- [TASK DETAILS]: Copy, word for word, the lines of the entries below between the one with "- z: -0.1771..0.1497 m" and the one with "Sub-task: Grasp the", inclusive, and leave out everything else.

- [RECORDS SUPPLIED]:
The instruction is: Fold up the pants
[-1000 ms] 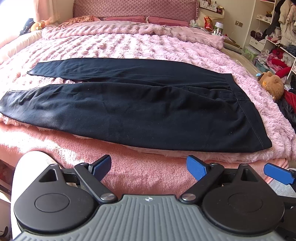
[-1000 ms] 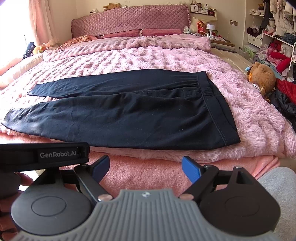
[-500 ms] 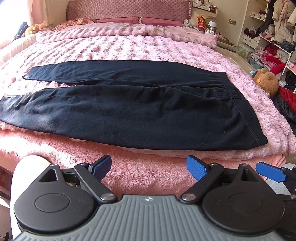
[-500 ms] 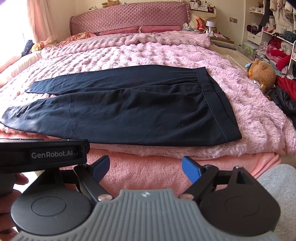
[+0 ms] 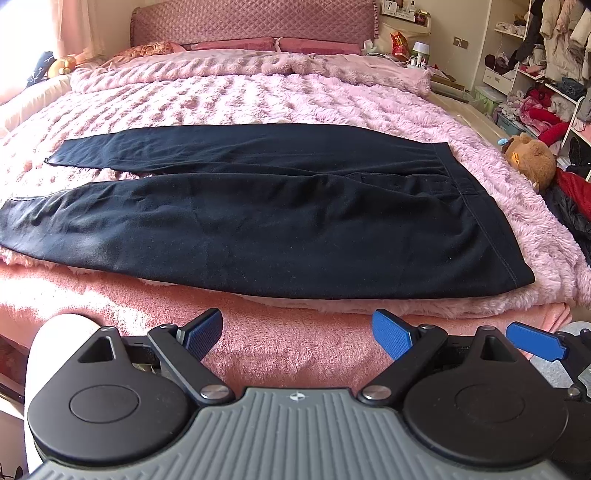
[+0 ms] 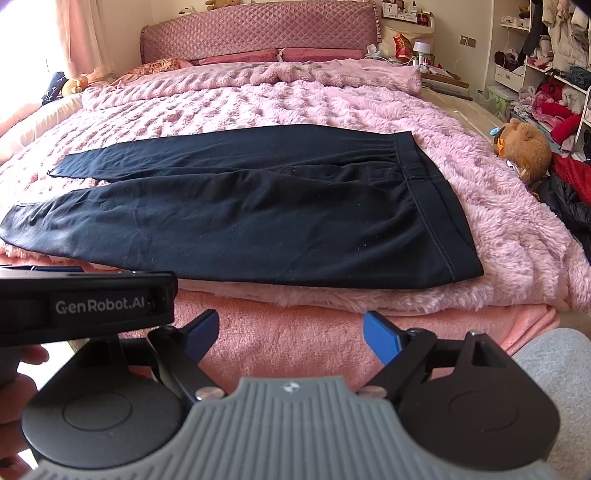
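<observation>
Black pants lie flat across the pink fluffy blanket, waistband to the right and both legs spread apart toward the left. My left gripper hovers open over the bed's near edge, short of the pants, with nothing between its blue pads. My right gripper is also open and empty, just in front of the near hem. One blue pad of the right gripper shows at the right of the left wrist view. The left gripper's body shows at the left of the right wrist view.
The bed has a pink quilted headboard and pillows at the far end. A brown teddy bear and a clothes pile lie on the floor to the right, beside cluttered shelves. A person's knees show at both lower corners.
Both grippers have edged a little closer to the bed and tilted, so the pants sit lower and larger in view. Both stayed open; the pants have not moved.
</observation>
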`<action>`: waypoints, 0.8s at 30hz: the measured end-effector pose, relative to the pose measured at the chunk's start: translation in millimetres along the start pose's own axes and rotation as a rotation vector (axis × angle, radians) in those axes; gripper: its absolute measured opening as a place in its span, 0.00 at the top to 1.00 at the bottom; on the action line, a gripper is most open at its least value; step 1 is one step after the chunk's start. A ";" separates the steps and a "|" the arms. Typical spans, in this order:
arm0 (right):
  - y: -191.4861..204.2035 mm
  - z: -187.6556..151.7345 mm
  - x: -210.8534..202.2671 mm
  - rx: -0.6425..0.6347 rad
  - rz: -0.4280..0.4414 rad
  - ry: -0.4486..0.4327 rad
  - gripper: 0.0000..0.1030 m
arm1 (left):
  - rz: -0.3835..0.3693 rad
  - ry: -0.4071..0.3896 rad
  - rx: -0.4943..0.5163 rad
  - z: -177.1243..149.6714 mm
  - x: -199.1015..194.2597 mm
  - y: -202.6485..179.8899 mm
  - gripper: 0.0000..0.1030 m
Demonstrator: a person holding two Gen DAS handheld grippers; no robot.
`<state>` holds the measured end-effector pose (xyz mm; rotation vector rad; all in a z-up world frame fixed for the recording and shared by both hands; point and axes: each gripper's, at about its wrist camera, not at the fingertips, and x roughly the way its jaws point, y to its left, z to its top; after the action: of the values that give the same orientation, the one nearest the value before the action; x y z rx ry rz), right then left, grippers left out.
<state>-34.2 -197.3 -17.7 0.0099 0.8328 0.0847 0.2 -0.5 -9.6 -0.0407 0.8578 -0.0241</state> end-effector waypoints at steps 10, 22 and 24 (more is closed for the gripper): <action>0.4 -1.1 4.8 -0.005 -0.005 0.018 0.21 | 0.001 0.015 -0.004 -0.2 3.4 3.8 0.00; -2.0 -2.6 11.9 0.004 -0.006 0.039 0.21 | -0.016 0.028 0.013 -1.3 8.6 1.5 0.02; -2.9 -3.4 13.5 0.005 -0.006 0.043 0.21 | -0.013 0.028 0.016 -1.5 8.8 1.0 0.02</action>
<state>-27.5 -199.2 -30.1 0.0105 0.8756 0.0773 4.8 0.2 -17.3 -0.0307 0.8848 -0.0440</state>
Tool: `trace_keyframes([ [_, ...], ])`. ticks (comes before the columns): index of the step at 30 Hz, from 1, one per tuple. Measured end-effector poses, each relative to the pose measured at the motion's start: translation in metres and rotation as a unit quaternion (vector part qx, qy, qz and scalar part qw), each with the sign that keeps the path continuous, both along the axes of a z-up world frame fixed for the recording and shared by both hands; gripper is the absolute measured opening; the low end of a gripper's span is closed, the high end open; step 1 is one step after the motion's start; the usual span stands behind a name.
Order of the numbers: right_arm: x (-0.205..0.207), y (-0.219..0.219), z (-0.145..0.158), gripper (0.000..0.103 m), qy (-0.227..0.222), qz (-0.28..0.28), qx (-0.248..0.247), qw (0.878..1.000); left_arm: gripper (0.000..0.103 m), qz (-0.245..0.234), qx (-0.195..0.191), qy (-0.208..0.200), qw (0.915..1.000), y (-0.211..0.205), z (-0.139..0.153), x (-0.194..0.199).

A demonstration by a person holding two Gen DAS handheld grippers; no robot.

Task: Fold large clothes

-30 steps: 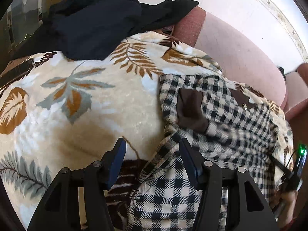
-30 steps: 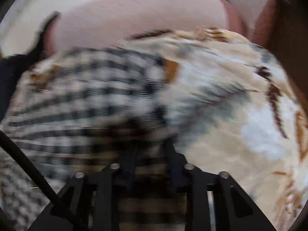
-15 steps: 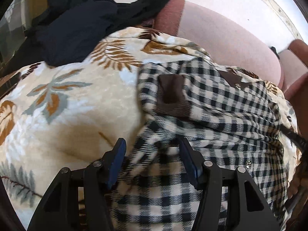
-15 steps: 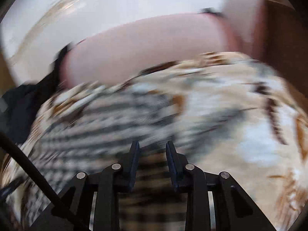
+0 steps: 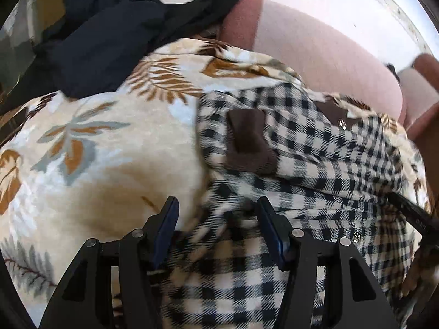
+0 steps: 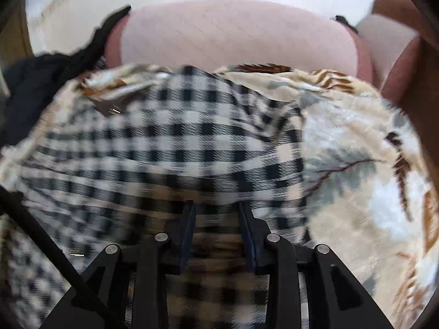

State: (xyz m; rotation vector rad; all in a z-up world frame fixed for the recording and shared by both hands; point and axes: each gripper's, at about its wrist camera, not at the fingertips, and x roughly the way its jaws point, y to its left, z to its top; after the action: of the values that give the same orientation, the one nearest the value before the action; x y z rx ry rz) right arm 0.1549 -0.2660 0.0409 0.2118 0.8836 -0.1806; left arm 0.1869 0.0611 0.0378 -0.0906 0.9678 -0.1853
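Checked shirt (image 5: 315, 148) lies partly folded on leaf-print blanket (image 5: 115, 148); left gripper (image 5: 216, 213) fingers spread, right gripper (image 6: 216, 213) fingers narrowly parted, cloth between both; folds remain.

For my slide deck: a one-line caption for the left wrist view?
Left gripper, fingers spread over a checked garment lying on a leaf-print blanket, dark clothes heaped behind.
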Motion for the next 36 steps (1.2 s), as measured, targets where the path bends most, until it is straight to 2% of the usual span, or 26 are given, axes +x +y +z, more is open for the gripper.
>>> trace_keyframes([
  [4, -0.005, 0.023, 0.009, 0.034, -0.024, 0.029, 0.044, 0.998, 0.060, 0.020, -0.010, 0.021, 0.9995, 0.020, -0.007, -0.002],
  [7, -0.006, 0.048, 0.013, 0.034, -0.032, 0.056, 0.044, 0.997, 0.060, 0.027, -0.031, 0.040, 0.9984, 0.028, -0.014, -0.002],
  [11, -0.001, 0.073, 0.020, 0.034, -0.042, 0.074, 0.037, 0.996, 0.060, 0.021, -0.026, 0.030, 0.9990, 0.022, -0.008, -0.005],
  [14, 0.016, 0.095, 0.027, 0.034, -0.044, 0.095, 0.062, 0.993, 0.060, 0.022, -0.020, 0.030, 0.9991, 0.022, -0.001, -0.008],
  [17, 0.044, 0.123, 0.031, 0.034, -0.040, 0.133, 0.067, 0.988, 0.060, 0.025, -0.026, 0.030, 0.9989, 0.031, 0.006, -0.010],
  [21, 0.079, 0.165, 0.028, 0.033, -0.012, 0.183, 0.089, 0.979, 0.060, 0.032, -0.030, 0.040, 0.9982, 0.046, 0.008, -0.010],
  [23, 0.097, 0.182, 0.024, 0.033, -0.002, 0.188, 0.076, 0.979, 0.060, 0.034, -0.027, 0.047, 0.9979, 0.053, 0.006, -0.011],
  [26, 0.133, 0.200, 0.007, 0.033, 0.042, 0.187, 0.067, 0.979, 0.060, 0.035, -0.035, 0.051, 0.9975, 0.062, 0.007, -0.012],
  [30, 0.178, 0.214, -0.027, 0.033, 0.094, 0.160, 0.014, 0.982, 0.060, 0.042, -0.053, 0.055, 0.9962, 0.072, 0.010, -0.010],
  [34, 0.183, 0.218, -0.020, 0.033, 0.087, 0.145, 0.003, 0.986, 0.060, 0.042, -0.065, 0.045, 0.9960, 0.077, 0.021, -0.010],
  [36, 0.169, 0.212, -0.007, 0.033, 0.055, 0.146, 0.019, 0.988, 0.060, 0.045, -0.064, 0.040, 0.9961, 0.080, 0.024, -0.009],
])
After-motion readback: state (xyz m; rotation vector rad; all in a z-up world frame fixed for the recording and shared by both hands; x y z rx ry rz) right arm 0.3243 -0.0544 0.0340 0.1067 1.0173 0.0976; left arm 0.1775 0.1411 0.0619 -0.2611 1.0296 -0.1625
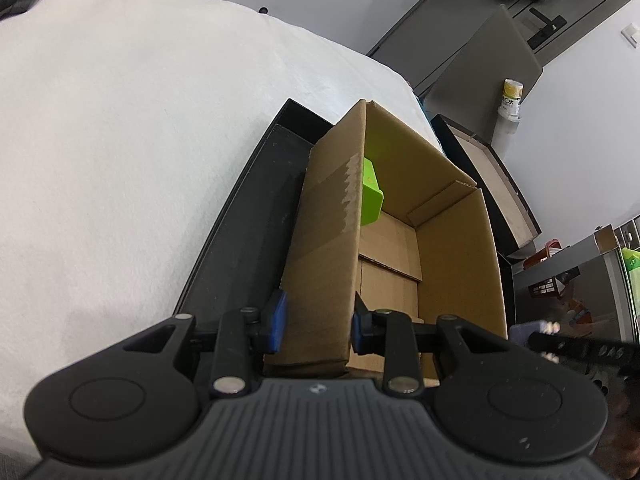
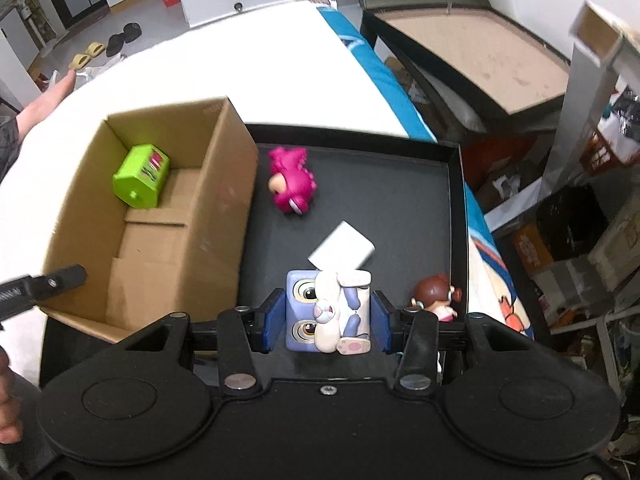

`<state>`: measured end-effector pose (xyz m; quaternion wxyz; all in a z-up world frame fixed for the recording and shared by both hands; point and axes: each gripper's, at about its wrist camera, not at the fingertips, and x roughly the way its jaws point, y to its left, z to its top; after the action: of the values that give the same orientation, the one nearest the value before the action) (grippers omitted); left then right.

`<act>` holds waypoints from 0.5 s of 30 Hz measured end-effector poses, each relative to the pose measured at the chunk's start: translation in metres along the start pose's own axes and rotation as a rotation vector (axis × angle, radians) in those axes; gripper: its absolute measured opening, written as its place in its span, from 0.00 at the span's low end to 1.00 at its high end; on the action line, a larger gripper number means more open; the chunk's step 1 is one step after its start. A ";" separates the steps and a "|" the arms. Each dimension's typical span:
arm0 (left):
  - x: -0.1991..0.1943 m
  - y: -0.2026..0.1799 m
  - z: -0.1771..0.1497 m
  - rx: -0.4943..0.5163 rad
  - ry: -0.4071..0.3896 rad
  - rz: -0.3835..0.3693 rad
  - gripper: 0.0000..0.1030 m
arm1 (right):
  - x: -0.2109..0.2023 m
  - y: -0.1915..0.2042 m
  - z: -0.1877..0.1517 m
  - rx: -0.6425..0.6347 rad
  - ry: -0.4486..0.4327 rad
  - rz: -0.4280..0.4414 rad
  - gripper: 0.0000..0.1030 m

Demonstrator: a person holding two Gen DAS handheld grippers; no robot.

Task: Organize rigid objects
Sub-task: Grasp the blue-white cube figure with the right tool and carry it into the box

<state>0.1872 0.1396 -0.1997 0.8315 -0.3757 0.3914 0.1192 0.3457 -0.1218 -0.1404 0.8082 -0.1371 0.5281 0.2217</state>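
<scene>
The left gripper (image 1: pixel 318 322) is clamped on the cardboard box (image 1: pixel 320 248) wall. The right gripper (image 2: pixel 327 318) is clamped on a purple cube figurine (image 2: pixel 316 312), with a white card (image 2: pixel 342 250) just ahead.

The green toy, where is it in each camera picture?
Left wrist view: the green toy sits mid-frame, half hidden behind the near wall of the cardboard box.
Right wrist view: the green toy lies upper left, inside the far end of the cardboard box.
Shared landmark: the cardboard box.
</scene>
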 end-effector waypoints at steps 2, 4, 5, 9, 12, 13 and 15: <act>0.000 0.000 0.000 -0.005 0.001 -0.002 0.29 | -0.007 0.005 0.008 -0.012 -0.013 -0.005 0.43; 0.000 0.001 -0.001 -0.010 0.002 -0.006 0.29 | -0.014 0.009 0.015 -0.019 -0.026 -0.007 0.43; 0.000 0.001 -0.001 -0.010 0.002 -0.007 0.30 | -0.017 0.012 0.019 -0.023 -0.032 -0.008 0.43; -0.001 0.003 -0.001 -0.011 0.003 -0.012 0.30 | -0.026 0.022 0.031 -0.043 -0.050 -0.014 0.43; 0.000 0.003 -0.001 -0.010 0.006 -0.014 0.30 | -0.030 0.030 0.038 -0.058 -0.057 -0.017 0.43; 0.000 0.004 0.000 -0.014 0.009 -0.017 0.30 | -0.030 0.032 0.039 -0.062 -0.057 -0.015 0.43; 0.000 0.005 0.000 -0.019 0.012 -0.022 0.30 | -0.031 0.037 0.042 -0.066 -0.056 -0.008 0.43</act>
<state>0.1849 0.1430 -0.2025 0.8268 -0.3884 0.3913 0.1115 0.3498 -0.0771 -0.0940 0.8185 -0.1596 0.4972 0.2395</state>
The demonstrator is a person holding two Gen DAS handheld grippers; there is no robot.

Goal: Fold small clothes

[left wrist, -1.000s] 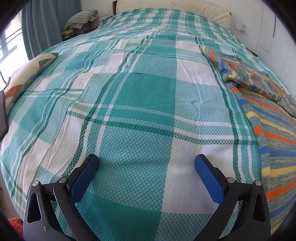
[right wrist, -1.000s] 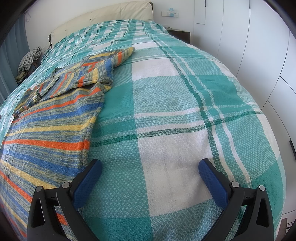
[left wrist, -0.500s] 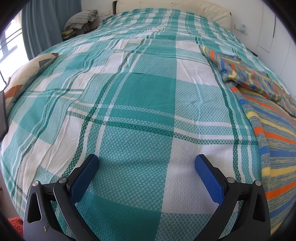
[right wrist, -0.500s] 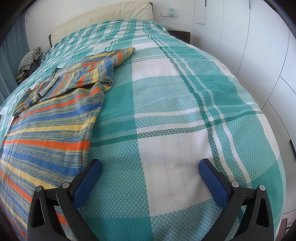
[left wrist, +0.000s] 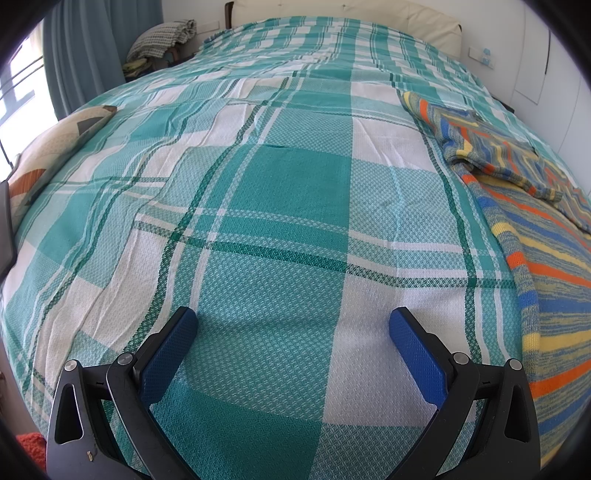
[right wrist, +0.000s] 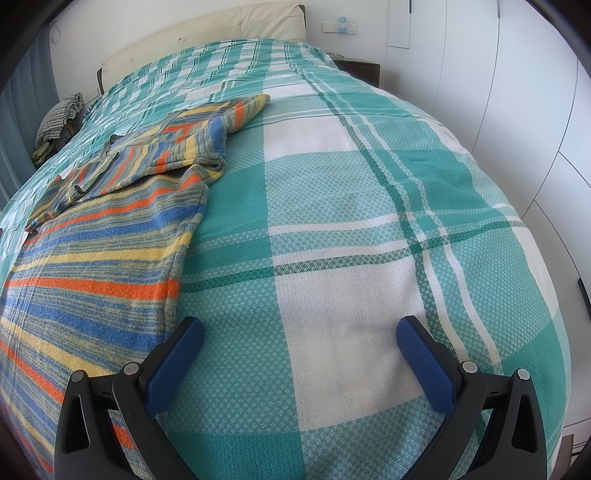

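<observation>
A striped knit garment (right wrist: 99, 236) in blue, orange and yellow lies flat on the bed, its upper part with a sleeve folded across it. In the left wrist view it (left wrist: 546, 258) lies at the right edge. My left gripper (left wrist: 291, 325) is open and empty, low over the bedspread, left of the garment. My right gripper (right wrist: 299, 332) is open and empty over the bedspread, just right of the garment's side edge. Its left fingertip (right wrist: 184, 339) is close to the garment's edge.
The bed has a teal and white plaid cover (left wrist: 288, 184) and a cream headboard (right wrist: 236, 29). A patterned pillow (left wrist: 48, 155) lies at the bed's left side. A folded blanket (left wrist: 162, 37) sits by the curtain. White wardrobe doors (right wrist: 517, 110) stand along the right.
</observation>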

- [RESPONSE]:
  - z: -0.1771..0.1497 m
  - rx: -0.4943..0.5163 rad
  - ry: -0.4071..0.3896 rad
  - rz: -0.3835..0.3693 rad
  - gripper: 0.0000..0.1030 m
arm1 (right):
  - x: -0.2109..0.2023 m
  - y: -0.1915..0.2042 m
  - z: -0.1877..0.1517 m
  - rx: -0.6425..0.6347 rad
  - ry: -0.4486..0.4327 rad
  - rz: -0.4280..0.4414 rad
  - gripper: 0.0000..0.1030 m

Demonstrator: a person holding two Gen DAS handheld grippers; no robot.

Task: Organize rigid objects
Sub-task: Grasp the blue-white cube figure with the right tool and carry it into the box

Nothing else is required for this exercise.